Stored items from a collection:
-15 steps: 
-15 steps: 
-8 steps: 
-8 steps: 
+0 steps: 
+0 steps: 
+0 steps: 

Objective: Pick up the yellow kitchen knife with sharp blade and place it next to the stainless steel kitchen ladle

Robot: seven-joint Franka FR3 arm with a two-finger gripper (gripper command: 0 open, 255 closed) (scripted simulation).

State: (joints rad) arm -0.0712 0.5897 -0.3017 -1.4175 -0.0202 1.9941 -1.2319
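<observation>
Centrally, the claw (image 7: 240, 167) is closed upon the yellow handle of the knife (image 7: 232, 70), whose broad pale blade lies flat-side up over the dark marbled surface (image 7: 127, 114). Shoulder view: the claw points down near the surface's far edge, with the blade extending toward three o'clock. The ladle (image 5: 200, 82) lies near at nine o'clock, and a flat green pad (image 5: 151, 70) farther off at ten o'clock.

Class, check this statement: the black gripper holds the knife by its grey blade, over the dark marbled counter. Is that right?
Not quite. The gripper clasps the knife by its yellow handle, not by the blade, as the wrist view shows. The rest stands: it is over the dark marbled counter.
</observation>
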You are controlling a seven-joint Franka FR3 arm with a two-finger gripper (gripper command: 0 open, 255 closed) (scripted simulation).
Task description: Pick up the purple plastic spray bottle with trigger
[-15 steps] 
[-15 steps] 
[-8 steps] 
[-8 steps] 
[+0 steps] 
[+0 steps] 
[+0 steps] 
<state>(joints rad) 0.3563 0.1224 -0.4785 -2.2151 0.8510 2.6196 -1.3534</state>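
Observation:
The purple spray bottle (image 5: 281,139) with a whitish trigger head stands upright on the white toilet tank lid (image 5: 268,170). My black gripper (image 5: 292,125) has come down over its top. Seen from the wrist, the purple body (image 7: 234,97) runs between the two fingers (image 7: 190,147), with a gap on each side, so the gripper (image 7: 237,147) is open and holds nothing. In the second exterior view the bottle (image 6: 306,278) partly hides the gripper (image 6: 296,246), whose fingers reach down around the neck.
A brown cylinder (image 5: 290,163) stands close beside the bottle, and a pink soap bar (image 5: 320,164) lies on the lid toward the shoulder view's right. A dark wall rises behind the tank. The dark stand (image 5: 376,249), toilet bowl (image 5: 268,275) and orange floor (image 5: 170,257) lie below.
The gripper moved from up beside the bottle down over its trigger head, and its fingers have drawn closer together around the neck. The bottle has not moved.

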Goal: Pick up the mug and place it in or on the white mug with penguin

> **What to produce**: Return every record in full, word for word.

> **Solution**:
-15 steps: 
-15 steps: 
-8 steps: 
-8 steps: 
+0 steps: 
+0 steps: 
+0 steps: 

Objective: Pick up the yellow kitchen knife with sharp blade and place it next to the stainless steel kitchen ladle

Robot: seven-joint Franka FR3 arm with a two-finger gripper (gripper command: 0 open, 255 closed) (scripted simulation).

State: (joints rad) arm -0.0712 0.5897 -0.3017 -1.4175 -0.0202 1.9941 -1.2319
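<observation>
Centrally, the claw (image 7: 240, 167) is closed upon the yellow handle of the knife (image 7: 232, 70), whose broad pale blade lies flat-side up over the dark marbled surface (image 7: 127, 114). Shoulder view: the claw points down near the surface's far edge, with the blade extending toward three o'clock. The ladle (image 5: 200, 82) lies near at nine o'clock, and a flat green pad (image 5: 151, 70) farther off at ten o'clock.

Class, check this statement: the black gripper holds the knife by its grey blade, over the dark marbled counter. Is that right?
Not quite. The gripper clasps the knife by its yellow handle, not by the blade, as the wrist view shows. The rest stands: it is over the dark marbled counter.
</observation>
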You are controlling a seven-joint Franka FR3 arm with a two-finger gripper (gripper command: 0 open, 255 closed) (scripted simulation).
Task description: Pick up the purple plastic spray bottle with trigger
[-15 steps] 
[-15 steps] 
[-8 steps] 
[-8 steps] 
[+0 steps] 
[+0 steps] 
[+0 steps] 
<state>(joints rad) 0.3563 0.1224 -0.4785 -2.2151 0.8510 2.6196 -1.3534</state>
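Observation:
The purple spray bottle (image 5: 281,139) with a whitish trigger head stands upright on the white toilet tank lid (image 5: 268,170). My black gripper (image 5: 292,125) has come down over its top. Seen from the wrist, the purple body (image 7: 234,97) runs between the two fingers (image 7: 190,147), with a gap on each side, so the gripper (image 7: 237,147) is open and holds nothing. In the second exterior view the bottle (image 6: 306,278) partly hides the gripper (image 6: 296,246), whose fingers reach down around the neck.
A brown cylinder (image 5: 290,163) stands close beside the bottle, and a pink soap bar (image 5: 320,164) lies on the lid toward the shoulder view's right. A dark wall rises behind the tank. The dark stand (image 5: 376,249), toilet bowl (image 5: 268,275) and orange floor (image 5: 170,257) lie below.
The gripper moved from up beside the bottle down over its trigger head, and its fingers have drawn closer together around the neck. The bottle has not moved.
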
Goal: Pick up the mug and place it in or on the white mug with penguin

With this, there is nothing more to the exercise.